У них в избе стоял немецкий офицер. «Он не был злой, кормил нас консервами, а один раз ночью взял на руки сестренку — грудную — да и бросил в колодец. Четыре месяца, пятый. Он ее взял из люльки, покачал — умелый был, у него, наверное, дома свои маленькие, — она и плакать перестала, а он вышел во двор да и бросил в колодец». — «Зачем же?» — крикнула я. «А вы что — немцев не видели? — с презрением ответила девочка. — Мешала ему дрыхнуть, вот и кинул. У нас что ни двор — во всех колодцах грудняшки валялись».
После этого первого рассказа я начала записывать детей постоянно. Одни отмалчивались и с угрюмостью от меня отходили, другие рассказывали охотно, с жадностью, будто им самим нужен был этот рассказ.
…Но меня снова отнесло в сторону — от своего рассказа к чужим.
Быт мой, при невыносимой жаре, полуголодном пайке и в особенности после перенесенного мною брюшного тифа — быт оказался труден. Я служила во Дворце пионеров, вела там литературный кружок, редактировала кое-какие сборники. Служба; очереди в магазине за гнилыми дынями; попытки обменять на базаре какое-нибудь полотенце на горсть риса или свой паек хлеба — на сахар для Люши, или попытки обзавестись керосином — быт попросту валил меня с ног.
Тяжелее быта, почти уничтожавшего бытие, — «последние известия» со всех фронтов и редкие, пронзительнее бытия и быта, вести из Ленинграда.
Вести! Страшные вести о стране, друзьях, близких — и, главное (для меня), о судьбе ленинградцев.
Летом 42-го года я получила письмо от Геши Егудина.
«16/V 42 г. Ессентуки.
… В Ташкенте, как и повсюду, очевидно, есть ленинградцы зимы 1941/42 г. Общее о нас и городе ты таким образом знаешь. У меня же было еще страшней. В Ленинграде умер мой отец. По дороге сюда умерла моя дочь. Это вещь, которую нормальный человек перенести почти не может. Я после зимних перипетий сделался явно ненормален. Теперь вхожу в некую норму, и это ужасно. Пока спасает еда. Я ем непрерывно в течение всех часов бодрствования. Это действительно заполняет и занимает не только желудок, но существо в целом. Что будет, когда я отъемся? От одних только реминисценций можно будет загнуться. Хотя на очереди новое отвлекающее — завтра иду призываться.
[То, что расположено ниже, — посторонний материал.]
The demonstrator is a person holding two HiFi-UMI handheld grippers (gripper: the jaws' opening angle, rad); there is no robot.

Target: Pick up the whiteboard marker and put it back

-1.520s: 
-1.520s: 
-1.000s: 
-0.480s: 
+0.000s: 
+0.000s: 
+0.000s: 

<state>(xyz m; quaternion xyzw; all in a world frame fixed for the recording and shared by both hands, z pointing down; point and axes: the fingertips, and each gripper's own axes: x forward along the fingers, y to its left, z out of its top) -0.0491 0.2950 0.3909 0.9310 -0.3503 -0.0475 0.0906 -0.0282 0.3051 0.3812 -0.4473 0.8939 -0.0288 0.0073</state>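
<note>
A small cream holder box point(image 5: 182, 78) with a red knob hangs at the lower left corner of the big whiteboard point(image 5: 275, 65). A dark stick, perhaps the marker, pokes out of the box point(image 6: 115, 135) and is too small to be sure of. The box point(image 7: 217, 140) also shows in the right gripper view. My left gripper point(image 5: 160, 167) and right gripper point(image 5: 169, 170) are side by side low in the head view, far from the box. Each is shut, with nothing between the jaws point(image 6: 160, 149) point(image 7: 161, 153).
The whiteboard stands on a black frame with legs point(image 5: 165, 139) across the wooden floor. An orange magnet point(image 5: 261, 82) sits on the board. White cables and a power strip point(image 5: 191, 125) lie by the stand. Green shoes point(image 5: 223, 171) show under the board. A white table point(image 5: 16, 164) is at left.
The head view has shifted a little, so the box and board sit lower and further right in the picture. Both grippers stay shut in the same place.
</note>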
Будь здорова и откликнись.
Геша».
…Повторяю: Ташкент — город демонстративно красивый, природа там щедра и богата. Тополя вдоль широких прямых улиц; под их ветвями необъятная тень; волочишься по жаре от тополя до тополя, и он не обманет — осенит тебя блаженною тенью; на крышах луга ярко-красных маков; днем над городом вечно синее небо, а ночью — огромные, яркие звезды; белоснежные вершины гор вокруг; чуть не каждый месяц — новая весна. А пестрые узбекские халаты, а исчерна-черные косы узбечек, а длинные ресницы, а круглые личики малышей узбечат — личики, словно черноглазые персики. Но чем красивее горы, снега и цветы, чем звучнее прохладное журчание арыков, чем нежнее снег, внезапно усыпающий цветочные венчики, тем больнее сжимается сердце от страшных, сотрясающих душу вестей. Я записывала в дневнике:
Судьбы городов, сел, деревень. Судьба Ленинграда. Судьбы моих родных и друзей. Судьбы солдат.
И — Митя. Всегда и везде присутствующий в моей жизни, хоть и отсутствующий Митя.